7º dia em Cuba

Depois de conhecer o sistema de ensino de pertinho hoje é dia de ir ao hospital. Mas só de tarde, pois pela manhã fizemos trabalhos voluntários em campos agrícolas. Demorei para tomar o café e perdi o ônibus da delegação brasileira e fiquei com os chilenos. No caminho todo eram só piadas e muitas risadas. Um dos motoristas costuma de vestir de vermelho a noite quando estamos dançando e tomando umas, e recebeu o apelido de...”Chapolin”, o mesmo tão conhecido pelos brasileiros e que os cubanos também aprenderam a gostar assim como toda a América Latina.
Ficamos lá por volta de três horas e com o sol do Caribe o cansaço bate mais forte. O trabalho consistia em tirar as ervas daninhas das plantações de alface, repolho, cebolinha, couve, entre outros. 

A área tinha 200m x 100m mais ou menos e apenas seis cubanos(as) dão conta de todo o trabalho. Uma das camponesas nos explicou que o governo dá o incentivo subsidiando a terra, equipamentos e combustível. 50% da plantação o governo decide para onde vai e a outra parte o trabalhador comercializa como achar melhor. E o lucro é dividido por igual entre os camponeses.
Pela tarde fomos ao Hospital Roberto Rodriguez, da cidade de Moron. Pude ver de perto que o ser humano aqui é tratado como tal e não como um mero capital. 


O diretor chefe do hospital passou por uma sabatina antes de andarmos pelo complexo. Dá pra ver na foto o médico de jaleco branco conversando conosco e o grande salão ao fundo que serve para os parentes dos pacientes que estão sendo atentidos, já que sala de espera não é preciso. As salas de tratamento recebem no máximo cinco pacientes e sempre há um enfermeiro para assisti-los. Praticamente todos os medicamentos são produzidos em solo cubano. A partir da doença diagnosticada o prazo para cirurgia é de no máximo trinta dias, salvo os casos em que precise importar algum material. O aborto é legalizado até a décima semana e com o consentimento da família, do contrário sem chance. A medicina de células tronco já é mais que uma realidade em Cuba e é explorada em todas as áreas. Em Cuba existe o médico da família em que o médico vai “fiscalizar” a saúde dos próprios vizinhos e a checagem é feita a cada seis meses. Se o cidadão faltar o médico liga para o trabalho do mesmo e o chefe dá uma bronca e o manda para o médico (que cosa no?!). Também se dá uma atenção especial para a medicina da natureza e da antiguidade, chama-se Medicina Natural e Tradicional. A medicina bucal é integrada como toda a medicina cubana e por isso eu não vi nenhum cubano banguela ou de dente amarelo ou com dente caindo. Os medicamentos para quem vai ao hospital ser atendido são de graça e quando é diagnosticada uma doença em que precise de tratamento (gripe, por exemplo) o medicamento é comprado numa farmácia – é obrigatória a apresentação da receita médica – e paga-se centavos, praticamente um preço simbólico. 

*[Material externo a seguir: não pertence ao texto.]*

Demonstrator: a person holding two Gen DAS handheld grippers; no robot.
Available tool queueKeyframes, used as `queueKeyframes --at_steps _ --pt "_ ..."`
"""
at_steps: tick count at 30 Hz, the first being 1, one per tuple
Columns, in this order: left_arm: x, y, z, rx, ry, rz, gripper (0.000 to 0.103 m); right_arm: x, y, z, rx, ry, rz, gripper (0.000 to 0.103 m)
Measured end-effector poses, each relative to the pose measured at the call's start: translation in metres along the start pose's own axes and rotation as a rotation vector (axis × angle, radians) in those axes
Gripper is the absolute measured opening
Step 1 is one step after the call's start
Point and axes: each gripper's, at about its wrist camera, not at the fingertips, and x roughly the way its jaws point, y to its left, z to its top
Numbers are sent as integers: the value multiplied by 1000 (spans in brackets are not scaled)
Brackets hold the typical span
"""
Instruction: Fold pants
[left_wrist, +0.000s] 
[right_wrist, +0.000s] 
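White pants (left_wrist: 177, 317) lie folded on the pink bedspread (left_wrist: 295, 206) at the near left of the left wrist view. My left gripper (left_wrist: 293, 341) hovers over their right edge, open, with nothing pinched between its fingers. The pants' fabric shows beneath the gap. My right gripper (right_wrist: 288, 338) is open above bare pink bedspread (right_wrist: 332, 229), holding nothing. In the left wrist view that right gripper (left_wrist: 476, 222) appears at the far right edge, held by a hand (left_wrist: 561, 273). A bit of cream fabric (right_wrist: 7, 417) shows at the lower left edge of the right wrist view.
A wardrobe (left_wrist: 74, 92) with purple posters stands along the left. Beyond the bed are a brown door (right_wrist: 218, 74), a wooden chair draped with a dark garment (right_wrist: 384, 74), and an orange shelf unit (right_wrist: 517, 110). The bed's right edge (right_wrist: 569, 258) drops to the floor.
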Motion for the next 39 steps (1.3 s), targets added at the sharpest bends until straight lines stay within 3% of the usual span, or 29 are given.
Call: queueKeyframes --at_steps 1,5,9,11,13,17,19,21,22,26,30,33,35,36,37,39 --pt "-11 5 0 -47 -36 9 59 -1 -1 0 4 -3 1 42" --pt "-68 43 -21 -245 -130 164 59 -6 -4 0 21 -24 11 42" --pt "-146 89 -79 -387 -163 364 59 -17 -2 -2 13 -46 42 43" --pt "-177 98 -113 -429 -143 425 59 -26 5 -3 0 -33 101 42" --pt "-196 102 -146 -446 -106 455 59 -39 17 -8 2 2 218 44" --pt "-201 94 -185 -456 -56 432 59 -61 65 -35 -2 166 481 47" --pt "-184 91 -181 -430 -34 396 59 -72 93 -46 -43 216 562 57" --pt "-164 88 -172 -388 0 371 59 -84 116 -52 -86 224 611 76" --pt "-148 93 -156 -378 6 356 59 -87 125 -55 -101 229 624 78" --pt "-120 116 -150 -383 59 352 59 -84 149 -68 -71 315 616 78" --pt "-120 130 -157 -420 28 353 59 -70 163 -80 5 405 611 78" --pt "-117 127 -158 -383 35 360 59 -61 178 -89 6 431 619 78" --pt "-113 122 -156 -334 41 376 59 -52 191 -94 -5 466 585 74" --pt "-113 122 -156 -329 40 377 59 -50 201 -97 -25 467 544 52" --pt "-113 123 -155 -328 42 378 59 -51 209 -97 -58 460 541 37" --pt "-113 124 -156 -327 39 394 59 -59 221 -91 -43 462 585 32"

Visitando todas as alas e salas do hospital não vi ninguém lamentando por demorar pra ser atendido e nem filas, nenhuma na verdade. O que vi foi um hospital muito bem equipado e que tinha até mesmo ares de biblioteca tamanha era a tranqüilidade, lembrando que esse hospital é o maior da região e atende diversas cidades por perto nos casos mais complexos.
Pela noite fomos a dois núcleos do Comitê de Defesa da Revolução. O CDR foi criado no começo dos anos 60 para organizar, ensinar, mobilizar e continuar com o espírito da chama revolucionária que segue forte entre os cubanos. Os comitês são divididos a cada quarteirão (mais ou menos) e a é dali que surgem os candidatos a qualquer cargo político e também a discussão e solução dos problemas do país – como a nova reforma econômica que foi levantada pelos CDR’s e pelos sindicatos. 
No caminho ao primeiro núcleo, que nada mais é do que a casa de alguém, estava uma forte e chuva e ficamos "ilhados" dentro da casa, mas foi divertido, pois houve até batucada e dança entre o pessoal.